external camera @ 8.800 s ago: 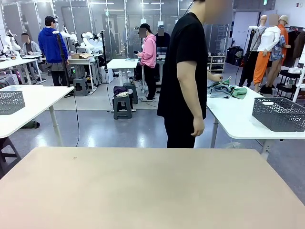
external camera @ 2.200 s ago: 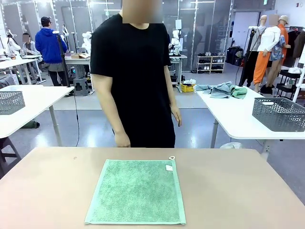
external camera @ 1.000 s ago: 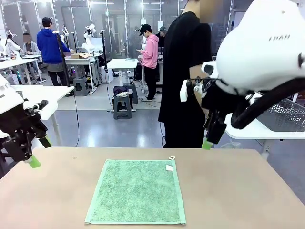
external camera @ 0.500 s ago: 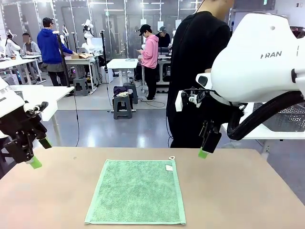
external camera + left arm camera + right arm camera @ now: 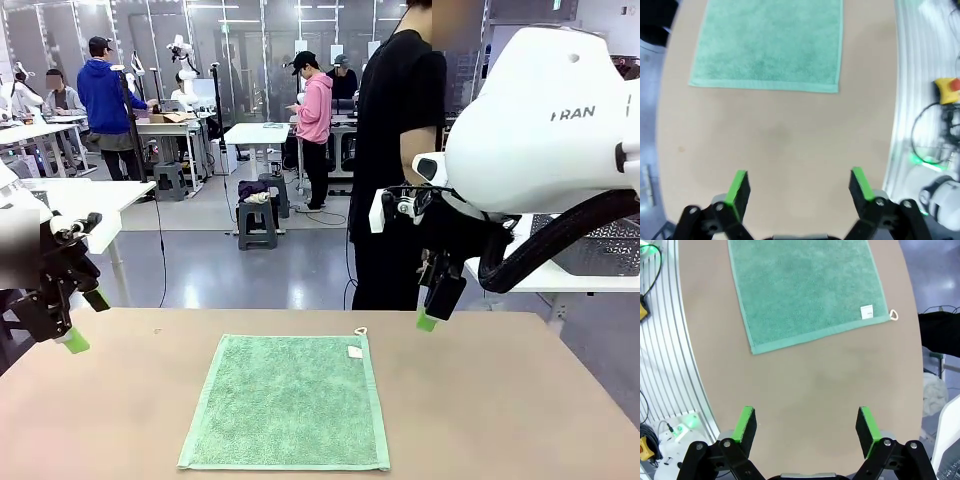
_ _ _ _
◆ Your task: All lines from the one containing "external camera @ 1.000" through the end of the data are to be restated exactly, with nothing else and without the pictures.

◆ Response to the exercise:
external camera @ 1.000 s ago: 
external camera @ 0.500 s ago: 
external camera + left arm camera + right arm camera @ now: 

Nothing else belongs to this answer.